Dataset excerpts
Segment Open
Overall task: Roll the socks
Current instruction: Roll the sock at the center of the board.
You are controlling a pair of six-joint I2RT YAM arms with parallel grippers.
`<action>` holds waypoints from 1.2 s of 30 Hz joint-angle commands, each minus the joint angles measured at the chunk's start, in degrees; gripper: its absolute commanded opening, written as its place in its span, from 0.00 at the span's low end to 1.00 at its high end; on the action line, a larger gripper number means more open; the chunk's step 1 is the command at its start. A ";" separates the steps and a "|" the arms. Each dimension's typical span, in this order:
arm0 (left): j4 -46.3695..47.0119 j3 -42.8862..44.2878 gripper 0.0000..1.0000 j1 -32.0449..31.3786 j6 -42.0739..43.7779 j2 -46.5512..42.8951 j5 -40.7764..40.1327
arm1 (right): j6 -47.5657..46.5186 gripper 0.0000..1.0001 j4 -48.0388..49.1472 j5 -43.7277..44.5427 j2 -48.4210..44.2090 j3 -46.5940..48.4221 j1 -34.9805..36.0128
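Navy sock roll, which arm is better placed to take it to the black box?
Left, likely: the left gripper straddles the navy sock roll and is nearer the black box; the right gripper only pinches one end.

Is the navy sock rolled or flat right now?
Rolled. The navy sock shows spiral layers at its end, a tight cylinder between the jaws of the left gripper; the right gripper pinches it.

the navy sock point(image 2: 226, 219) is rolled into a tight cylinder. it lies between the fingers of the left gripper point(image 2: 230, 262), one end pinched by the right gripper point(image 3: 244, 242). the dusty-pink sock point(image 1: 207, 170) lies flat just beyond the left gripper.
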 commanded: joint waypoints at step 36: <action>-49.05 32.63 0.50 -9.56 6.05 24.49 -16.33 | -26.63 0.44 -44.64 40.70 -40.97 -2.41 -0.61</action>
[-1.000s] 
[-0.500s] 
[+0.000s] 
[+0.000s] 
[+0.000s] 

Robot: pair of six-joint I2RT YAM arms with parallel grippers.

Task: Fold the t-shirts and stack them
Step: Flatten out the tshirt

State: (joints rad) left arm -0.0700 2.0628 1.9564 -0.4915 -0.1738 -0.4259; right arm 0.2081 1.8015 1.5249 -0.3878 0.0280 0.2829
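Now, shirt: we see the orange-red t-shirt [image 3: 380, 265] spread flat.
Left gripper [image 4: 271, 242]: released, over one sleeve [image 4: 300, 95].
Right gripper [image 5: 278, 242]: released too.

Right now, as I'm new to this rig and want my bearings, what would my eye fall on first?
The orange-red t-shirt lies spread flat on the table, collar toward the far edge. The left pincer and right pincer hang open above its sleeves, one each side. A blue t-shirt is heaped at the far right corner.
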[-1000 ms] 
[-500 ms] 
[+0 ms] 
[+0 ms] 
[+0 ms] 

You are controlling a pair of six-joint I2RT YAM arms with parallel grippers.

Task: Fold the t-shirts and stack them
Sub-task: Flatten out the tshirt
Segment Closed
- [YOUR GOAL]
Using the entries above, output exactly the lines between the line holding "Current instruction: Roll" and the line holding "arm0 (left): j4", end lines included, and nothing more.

- [WRITTEN SOLUTION]
Current instruction: Roll the sock at the center of the board.
You are controlling a pair of six-joint I2RT YAM arms with parallel grippers.
`<action>` holds waypoints from 1.2 s of 30 Hz joint-angle commands, each minus the joint angles measured at the chunk's start, in degrees; gripper: its absolute commanded opening, written as its place in its span, from 0.00 at the span's low end to 1.00 at its high end; on the action line, a larger gripper number means more open; the chunk's step 1 is the command at its start. A ";" separates the steps and a "|" the arms. Each dimension's typical span, in this order:
arm0 (left): j4 -46.3695..47.0119 j3 -42.8862..44.2878 gripper 0.0000..1.0000 j1 -32.0449..31.3786 j6 -42.0739..43.7779 j2 -46.5512..42.8951 j5 -40.7764..40.1327

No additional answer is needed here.